In 1782, the United States and Britain signed preliminary peace articles in Paris for ending the Revolutionary War; the Treaty of Paris was signed in September 1783.
In 1803, Spain completed the process of ceding Louisiana to France, which had sold it to the United States.
In 1835, Samuel Clemens, later known as Mark Twain, is born in Florida, Missouri.
In 1874, Winston Leonard Spencer Churchill, the British leader who guided Great Britain and the Allies through the crisis of World War II, is born at Blenheim Palace in Oxfordshire, England.
In 1876, Yale defeats Princeton, 2-0, in Hoboken, New Jersey, in the first collegiate football game played on Thanksgiving. Nearly 1,000 fans attend the game, played in cold, rainy weather.
In 1950, President Harry S. Truman announces during a press conference that he is prepared to authorize the use of atomic weapons in order to achieve peace in Korea. At the time of Truman’s announcement, communist China had joined North Korean forces in their attacks on United Nations troops, including U.S. soldiers, who were trying to prevent communist expansion into South Korea.

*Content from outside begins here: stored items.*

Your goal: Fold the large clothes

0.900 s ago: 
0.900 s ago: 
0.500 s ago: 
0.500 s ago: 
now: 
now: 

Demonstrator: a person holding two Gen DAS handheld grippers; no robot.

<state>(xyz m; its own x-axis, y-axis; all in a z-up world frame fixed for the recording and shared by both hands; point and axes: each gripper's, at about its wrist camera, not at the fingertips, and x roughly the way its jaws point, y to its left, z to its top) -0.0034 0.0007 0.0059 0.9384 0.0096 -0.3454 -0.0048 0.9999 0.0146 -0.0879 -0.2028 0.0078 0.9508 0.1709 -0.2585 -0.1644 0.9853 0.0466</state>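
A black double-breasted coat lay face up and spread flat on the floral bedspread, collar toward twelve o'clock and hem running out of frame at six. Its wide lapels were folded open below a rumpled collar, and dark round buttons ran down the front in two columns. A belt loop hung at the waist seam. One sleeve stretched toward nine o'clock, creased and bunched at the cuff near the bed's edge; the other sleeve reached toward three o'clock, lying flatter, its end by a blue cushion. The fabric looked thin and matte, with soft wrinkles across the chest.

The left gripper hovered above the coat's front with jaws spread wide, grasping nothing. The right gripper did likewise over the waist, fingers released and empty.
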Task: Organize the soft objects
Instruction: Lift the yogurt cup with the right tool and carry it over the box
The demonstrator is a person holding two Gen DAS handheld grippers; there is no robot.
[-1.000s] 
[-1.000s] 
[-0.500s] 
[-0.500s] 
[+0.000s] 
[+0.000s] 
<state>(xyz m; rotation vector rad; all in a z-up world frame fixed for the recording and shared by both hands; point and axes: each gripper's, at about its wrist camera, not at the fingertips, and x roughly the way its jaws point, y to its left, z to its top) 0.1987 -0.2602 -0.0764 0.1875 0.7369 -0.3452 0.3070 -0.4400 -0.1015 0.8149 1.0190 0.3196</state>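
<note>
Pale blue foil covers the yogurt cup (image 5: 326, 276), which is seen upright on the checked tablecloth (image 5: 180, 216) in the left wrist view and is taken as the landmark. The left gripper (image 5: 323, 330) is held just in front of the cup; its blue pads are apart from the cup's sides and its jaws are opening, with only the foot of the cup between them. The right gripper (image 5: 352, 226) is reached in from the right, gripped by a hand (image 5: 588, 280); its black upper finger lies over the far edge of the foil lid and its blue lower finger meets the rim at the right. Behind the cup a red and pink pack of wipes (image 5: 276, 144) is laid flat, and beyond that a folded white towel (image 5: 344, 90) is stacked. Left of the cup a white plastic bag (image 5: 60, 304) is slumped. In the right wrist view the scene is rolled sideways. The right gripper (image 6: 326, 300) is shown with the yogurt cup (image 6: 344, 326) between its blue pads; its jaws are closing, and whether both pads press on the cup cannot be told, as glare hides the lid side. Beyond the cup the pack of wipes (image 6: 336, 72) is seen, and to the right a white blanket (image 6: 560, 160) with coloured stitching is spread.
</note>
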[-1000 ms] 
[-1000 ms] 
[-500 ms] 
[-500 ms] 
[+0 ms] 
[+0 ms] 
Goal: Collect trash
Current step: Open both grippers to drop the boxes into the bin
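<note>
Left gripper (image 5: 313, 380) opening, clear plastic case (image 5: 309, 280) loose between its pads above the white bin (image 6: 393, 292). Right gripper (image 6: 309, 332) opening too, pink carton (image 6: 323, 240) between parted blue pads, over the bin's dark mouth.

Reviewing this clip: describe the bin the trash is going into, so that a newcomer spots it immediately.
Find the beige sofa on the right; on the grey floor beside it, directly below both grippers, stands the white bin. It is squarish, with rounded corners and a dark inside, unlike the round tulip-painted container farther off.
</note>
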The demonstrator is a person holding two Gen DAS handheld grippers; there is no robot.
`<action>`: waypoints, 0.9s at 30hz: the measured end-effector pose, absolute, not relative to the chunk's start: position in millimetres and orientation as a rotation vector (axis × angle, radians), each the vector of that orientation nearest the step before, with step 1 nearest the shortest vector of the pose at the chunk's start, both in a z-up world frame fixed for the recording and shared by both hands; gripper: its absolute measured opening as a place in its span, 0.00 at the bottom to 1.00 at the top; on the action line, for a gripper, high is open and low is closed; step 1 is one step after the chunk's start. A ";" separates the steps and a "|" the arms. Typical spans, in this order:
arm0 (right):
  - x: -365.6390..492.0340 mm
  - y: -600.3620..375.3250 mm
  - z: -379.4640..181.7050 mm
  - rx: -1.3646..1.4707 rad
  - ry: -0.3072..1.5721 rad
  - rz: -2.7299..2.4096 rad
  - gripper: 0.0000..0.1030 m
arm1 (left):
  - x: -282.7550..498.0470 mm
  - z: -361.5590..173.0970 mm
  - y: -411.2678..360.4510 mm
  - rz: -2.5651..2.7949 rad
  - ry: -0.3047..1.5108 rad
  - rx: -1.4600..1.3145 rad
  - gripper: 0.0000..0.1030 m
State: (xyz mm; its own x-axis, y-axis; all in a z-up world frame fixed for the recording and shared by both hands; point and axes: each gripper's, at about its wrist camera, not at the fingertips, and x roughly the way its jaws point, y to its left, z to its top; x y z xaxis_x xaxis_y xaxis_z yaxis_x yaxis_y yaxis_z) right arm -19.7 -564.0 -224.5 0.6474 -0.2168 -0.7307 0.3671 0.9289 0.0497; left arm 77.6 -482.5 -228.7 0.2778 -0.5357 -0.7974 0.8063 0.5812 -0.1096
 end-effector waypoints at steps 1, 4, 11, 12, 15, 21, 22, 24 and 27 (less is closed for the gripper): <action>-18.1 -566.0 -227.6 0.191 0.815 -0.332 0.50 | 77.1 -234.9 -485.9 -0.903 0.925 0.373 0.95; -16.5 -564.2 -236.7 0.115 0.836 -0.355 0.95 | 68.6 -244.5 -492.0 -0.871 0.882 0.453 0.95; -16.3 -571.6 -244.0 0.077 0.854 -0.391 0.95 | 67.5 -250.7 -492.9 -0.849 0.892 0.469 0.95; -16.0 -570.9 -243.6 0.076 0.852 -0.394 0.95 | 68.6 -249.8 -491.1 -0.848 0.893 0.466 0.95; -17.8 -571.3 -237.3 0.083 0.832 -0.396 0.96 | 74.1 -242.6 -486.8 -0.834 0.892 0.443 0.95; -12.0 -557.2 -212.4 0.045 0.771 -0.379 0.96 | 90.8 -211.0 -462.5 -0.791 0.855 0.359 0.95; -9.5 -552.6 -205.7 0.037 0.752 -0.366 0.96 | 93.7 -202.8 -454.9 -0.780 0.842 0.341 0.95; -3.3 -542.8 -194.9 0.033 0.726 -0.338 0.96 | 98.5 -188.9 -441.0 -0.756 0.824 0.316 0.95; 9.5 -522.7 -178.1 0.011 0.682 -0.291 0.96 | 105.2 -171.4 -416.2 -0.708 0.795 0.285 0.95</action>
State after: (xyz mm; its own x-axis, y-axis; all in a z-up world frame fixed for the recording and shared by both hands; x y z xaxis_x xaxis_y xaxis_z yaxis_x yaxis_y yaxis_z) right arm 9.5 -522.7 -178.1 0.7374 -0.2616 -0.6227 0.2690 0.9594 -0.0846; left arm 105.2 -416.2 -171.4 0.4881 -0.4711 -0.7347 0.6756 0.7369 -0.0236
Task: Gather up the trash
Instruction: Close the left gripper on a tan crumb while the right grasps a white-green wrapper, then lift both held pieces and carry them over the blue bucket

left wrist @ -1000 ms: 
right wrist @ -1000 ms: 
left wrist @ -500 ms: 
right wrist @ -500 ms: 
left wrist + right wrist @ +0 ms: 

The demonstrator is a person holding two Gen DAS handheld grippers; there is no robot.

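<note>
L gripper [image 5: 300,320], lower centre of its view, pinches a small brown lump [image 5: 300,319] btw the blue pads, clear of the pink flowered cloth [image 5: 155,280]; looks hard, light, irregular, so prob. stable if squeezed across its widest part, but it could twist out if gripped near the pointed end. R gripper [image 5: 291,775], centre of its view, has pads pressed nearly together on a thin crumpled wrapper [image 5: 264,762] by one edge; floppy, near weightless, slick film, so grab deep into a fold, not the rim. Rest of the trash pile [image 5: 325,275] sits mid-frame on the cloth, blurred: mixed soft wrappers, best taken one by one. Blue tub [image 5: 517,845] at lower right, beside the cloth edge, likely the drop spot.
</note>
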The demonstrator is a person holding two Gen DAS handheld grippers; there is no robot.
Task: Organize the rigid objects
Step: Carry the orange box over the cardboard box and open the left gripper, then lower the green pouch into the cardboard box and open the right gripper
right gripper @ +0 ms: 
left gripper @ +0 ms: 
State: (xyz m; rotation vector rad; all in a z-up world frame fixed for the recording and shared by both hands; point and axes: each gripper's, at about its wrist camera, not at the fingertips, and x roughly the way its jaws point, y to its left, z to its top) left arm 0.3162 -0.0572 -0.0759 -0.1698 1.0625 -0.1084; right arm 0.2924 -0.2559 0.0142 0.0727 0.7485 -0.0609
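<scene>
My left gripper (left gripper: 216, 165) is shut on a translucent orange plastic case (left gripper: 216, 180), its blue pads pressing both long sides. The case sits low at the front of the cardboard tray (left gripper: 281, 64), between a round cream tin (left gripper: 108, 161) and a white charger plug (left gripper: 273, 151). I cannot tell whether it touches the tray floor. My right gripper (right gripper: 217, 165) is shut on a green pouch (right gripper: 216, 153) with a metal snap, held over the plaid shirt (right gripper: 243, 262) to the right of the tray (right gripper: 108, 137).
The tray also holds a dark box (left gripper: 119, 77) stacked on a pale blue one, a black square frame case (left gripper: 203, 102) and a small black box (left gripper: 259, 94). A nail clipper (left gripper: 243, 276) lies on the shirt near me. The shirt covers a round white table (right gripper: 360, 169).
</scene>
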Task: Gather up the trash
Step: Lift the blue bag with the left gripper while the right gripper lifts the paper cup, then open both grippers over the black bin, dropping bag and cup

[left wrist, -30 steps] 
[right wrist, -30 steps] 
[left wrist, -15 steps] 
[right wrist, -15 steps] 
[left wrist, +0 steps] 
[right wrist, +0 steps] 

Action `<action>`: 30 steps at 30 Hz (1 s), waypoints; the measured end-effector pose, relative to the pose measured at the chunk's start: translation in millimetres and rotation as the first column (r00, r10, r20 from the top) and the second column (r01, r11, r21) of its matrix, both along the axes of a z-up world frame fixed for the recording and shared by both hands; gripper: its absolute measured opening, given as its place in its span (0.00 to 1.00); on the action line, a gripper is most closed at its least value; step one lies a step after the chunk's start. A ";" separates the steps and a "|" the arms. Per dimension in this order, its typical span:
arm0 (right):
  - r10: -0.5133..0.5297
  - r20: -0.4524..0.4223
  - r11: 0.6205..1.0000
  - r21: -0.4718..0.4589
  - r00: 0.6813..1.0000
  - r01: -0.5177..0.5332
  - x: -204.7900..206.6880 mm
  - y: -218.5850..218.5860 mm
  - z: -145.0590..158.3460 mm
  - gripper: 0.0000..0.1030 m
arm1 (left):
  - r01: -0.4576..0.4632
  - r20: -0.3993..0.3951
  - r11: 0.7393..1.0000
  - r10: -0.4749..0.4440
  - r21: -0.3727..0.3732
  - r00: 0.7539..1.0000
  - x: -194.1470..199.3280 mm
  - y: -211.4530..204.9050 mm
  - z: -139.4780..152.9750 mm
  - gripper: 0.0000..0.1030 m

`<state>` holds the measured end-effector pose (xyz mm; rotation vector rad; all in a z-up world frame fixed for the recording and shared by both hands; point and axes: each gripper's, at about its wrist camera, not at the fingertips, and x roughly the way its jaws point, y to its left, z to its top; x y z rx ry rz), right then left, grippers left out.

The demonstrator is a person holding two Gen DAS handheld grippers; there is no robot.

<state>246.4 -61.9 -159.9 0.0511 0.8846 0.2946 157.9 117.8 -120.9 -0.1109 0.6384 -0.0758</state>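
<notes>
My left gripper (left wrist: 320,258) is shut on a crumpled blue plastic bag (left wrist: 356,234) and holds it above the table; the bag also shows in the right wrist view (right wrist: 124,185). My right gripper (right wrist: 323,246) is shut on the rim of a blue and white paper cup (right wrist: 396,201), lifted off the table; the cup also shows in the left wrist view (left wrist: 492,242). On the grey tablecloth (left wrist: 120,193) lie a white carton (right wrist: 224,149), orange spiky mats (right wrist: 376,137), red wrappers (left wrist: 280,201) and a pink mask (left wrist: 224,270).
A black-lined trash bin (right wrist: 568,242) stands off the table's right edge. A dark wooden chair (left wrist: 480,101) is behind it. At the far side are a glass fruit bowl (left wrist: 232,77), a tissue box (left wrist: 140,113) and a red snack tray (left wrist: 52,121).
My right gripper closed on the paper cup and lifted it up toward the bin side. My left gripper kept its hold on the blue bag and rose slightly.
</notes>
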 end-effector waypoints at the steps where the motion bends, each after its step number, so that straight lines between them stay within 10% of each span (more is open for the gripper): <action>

In 1993, during a White House ceremony attended by James S. Brady, President Bill Clinton signs the Brady handgun-control bill into law. The law requires a prospective handgun buyer to wait five business days while the authorities do background checks, during which time the sale is approved or prohibited based on an established set of criteria. In 1981, Brady, who served as press secretary for President Ronald Reagan, was shot in the head by John Hinckley, Jr., during an attempt on President Reagan’s life outside a hotel in Washington, D.C.
In 2004, after winning 74 straight games and more than $2.5 million - a record for U.S. game shows - Jeopardy! contestant Ken Jennings loses. Jennings’ extended winning streak gave the game show huge ratings and turned the software engineer from Salt Lake City, Utah into a TV hero and household name.
In 2013, Paul Walker, 40, the star of the “Fast & Furious” movie series, died with his friend, Roger W. Rodas, who was at the wheel of a Porsche sports car that crashed and burned north of Los Angeles.
In 2018, former President George H.W. Bush, a World War II hero who rose through the political ranks to the nation’s highest office, died at his Houston home at the age of 94; his wife of more than 70 years, Barbara Bush, had died in April. (History.com 11/30/23)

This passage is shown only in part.